We had some problems now with a new data set, and it turned out that the GBK file that was downloaded did not contain a sequence (which can easily happen when you download from the GenBank website at NCBI). Instead of throwing an error, Biopython returns a long sequence of Ns when using record.seq[start:end]. What is the easiest way to catch that problem right from the start to stop the script with an error message?


Solution

  • Right, I found a way.
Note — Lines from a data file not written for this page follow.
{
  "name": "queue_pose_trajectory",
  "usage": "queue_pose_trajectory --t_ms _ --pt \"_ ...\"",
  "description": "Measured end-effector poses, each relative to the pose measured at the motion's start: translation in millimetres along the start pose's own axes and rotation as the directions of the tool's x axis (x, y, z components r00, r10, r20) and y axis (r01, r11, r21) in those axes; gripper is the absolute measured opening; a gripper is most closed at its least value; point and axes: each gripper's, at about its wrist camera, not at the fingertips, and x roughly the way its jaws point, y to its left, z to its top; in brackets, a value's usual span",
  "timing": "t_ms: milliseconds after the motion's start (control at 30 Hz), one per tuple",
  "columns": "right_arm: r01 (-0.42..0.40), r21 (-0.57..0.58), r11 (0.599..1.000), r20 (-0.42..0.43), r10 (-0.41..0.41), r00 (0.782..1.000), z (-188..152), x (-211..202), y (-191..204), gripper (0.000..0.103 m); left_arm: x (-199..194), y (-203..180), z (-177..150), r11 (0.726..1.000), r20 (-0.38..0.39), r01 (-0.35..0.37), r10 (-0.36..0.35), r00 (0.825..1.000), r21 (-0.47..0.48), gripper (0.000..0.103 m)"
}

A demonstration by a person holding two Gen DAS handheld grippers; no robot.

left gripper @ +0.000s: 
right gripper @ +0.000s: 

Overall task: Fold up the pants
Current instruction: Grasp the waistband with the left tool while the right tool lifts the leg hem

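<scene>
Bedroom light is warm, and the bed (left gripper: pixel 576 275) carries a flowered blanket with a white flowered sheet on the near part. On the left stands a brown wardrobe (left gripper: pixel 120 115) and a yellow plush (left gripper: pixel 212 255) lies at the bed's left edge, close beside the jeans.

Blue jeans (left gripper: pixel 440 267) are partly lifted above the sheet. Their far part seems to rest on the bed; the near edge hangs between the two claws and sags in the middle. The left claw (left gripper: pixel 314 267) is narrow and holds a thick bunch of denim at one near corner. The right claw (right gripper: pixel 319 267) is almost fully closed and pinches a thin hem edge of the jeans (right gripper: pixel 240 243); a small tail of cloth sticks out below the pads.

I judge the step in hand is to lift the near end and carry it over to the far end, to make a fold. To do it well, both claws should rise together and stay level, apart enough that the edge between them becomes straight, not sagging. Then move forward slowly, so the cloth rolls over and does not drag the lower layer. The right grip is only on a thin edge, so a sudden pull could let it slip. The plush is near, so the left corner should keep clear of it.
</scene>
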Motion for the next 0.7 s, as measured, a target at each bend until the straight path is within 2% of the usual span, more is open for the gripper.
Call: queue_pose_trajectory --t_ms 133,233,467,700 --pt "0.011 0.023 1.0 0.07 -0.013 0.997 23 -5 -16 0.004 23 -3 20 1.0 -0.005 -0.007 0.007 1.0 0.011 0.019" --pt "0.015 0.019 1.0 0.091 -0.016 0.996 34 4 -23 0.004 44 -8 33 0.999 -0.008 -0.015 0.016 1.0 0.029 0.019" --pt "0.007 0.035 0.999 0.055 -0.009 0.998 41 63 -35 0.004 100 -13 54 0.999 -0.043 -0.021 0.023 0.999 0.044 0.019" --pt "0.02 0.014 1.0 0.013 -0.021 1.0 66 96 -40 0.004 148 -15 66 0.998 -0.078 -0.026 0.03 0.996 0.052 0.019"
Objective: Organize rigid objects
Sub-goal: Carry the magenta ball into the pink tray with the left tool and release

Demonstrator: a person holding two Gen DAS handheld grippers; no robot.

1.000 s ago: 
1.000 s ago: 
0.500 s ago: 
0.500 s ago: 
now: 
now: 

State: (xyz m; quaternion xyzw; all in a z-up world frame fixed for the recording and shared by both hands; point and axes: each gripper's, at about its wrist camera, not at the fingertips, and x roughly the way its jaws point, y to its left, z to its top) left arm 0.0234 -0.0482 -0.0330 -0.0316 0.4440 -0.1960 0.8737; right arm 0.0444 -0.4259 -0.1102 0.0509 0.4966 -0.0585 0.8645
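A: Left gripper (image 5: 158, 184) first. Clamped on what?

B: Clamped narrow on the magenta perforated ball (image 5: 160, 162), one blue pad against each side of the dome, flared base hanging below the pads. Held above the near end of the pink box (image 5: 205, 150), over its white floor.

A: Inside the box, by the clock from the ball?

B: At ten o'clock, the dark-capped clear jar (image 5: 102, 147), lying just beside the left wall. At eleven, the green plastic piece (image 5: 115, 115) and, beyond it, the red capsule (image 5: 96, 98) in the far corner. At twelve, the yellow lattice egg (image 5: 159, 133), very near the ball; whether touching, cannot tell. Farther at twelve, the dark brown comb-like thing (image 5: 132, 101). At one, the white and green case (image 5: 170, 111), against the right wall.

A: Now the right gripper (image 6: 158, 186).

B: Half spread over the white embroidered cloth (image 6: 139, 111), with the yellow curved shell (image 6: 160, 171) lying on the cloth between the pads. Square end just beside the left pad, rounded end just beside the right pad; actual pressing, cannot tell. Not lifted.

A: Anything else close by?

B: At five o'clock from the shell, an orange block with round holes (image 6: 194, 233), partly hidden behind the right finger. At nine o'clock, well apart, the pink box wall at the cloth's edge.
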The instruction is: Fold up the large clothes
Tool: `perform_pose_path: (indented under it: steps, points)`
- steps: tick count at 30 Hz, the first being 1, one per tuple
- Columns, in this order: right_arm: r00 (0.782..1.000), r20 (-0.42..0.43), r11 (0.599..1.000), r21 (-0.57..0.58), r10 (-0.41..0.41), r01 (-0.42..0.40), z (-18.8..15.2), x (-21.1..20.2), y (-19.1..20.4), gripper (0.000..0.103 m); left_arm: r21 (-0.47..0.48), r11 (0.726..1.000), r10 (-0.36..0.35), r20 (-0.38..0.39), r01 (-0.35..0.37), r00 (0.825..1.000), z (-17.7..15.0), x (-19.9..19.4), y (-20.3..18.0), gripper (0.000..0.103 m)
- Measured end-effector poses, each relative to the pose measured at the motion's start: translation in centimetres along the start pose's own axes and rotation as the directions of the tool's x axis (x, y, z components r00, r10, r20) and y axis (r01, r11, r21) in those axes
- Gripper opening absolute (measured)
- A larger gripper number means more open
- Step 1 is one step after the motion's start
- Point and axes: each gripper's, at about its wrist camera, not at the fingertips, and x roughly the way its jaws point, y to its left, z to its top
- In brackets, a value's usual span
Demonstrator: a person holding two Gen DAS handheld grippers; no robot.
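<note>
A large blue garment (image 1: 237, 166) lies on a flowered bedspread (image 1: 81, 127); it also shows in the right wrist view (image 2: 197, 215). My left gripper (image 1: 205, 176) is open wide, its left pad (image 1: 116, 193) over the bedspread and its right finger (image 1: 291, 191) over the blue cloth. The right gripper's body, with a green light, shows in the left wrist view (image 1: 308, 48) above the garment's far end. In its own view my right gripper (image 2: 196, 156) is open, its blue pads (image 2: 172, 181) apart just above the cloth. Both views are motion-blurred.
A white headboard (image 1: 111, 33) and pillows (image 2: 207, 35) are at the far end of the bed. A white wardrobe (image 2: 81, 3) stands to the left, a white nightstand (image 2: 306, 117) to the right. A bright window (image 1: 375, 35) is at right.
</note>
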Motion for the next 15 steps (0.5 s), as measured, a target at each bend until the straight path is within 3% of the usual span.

If I count the Ns in the sequence and check if there are as many as the sequence is long, I know that the sequence is missing:

    import sys
    from Bio import SeqIO    
    
    for seq_record in SeqIO.parse("sequence.gb", "genbank"):
      sequence = seq_record.seq
      if len(sequence) == sequence.count("N"):
        sys.exit("There seems to be no sequence in your GenBank file!")
    

    I would have preferred a solution that checks the sequence type instead, since the empty sequence is Bio.Seq.UnknownSeq, instead of Bio.Seq.Seq for a real sequence, and would be thankful if anyone can suggest something in that direction.

    Update

    @xbello made me try again to check the sequence type, now this also works:

    import sys, Bio
    from Bio import SeqIO    
    
    for seq_record in SeqIO.parse("sequence.gb", "genbank"):
      sequence = seq_record.seq
      if isinstance(sequence, Bio.Seq.UnknownSeq):
        sys.exit("There seems to be no sequence in your GenBank file!")